> AIM OF THE TASK: Leaving all pictures aside, copy exactly the lines from the start of the listing below through the line that contains "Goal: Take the", and only those lines.

§ §

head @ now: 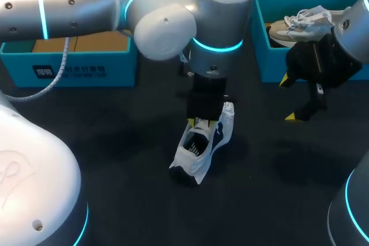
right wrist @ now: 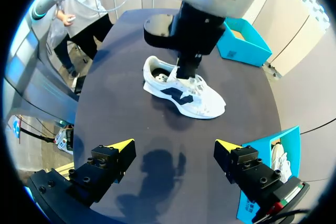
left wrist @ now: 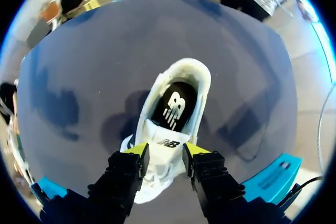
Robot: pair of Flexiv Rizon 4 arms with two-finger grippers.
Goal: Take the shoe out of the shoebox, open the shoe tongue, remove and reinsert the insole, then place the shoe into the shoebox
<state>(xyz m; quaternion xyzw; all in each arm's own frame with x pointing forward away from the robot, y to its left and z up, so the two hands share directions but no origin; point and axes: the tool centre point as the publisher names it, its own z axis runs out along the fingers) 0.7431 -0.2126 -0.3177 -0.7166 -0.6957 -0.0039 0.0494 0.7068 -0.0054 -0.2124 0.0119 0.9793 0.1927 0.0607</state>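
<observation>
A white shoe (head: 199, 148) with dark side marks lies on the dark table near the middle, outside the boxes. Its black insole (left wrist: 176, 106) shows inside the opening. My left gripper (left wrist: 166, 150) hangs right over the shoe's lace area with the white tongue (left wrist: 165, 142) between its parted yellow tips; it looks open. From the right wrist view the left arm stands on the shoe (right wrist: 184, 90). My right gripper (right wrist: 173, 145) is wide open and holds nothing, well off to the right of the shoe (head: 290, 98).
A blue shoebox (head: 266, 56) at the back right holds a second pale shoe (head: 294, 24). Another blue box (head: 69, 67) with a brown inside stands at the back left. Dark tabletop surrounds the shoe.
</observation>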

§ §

> RESPONSE FOR THIS EXERCISE:
head @ now: 
right wrist @ now: 
left wrist @ now: 
Robot: pair of Flexiv Rizon 4 arms with two-finger grippers.
Goal: Take the shoe out of the shoebox, open the shoe tongue, remove and reinsert the insole, then place the shoe into the shoebox

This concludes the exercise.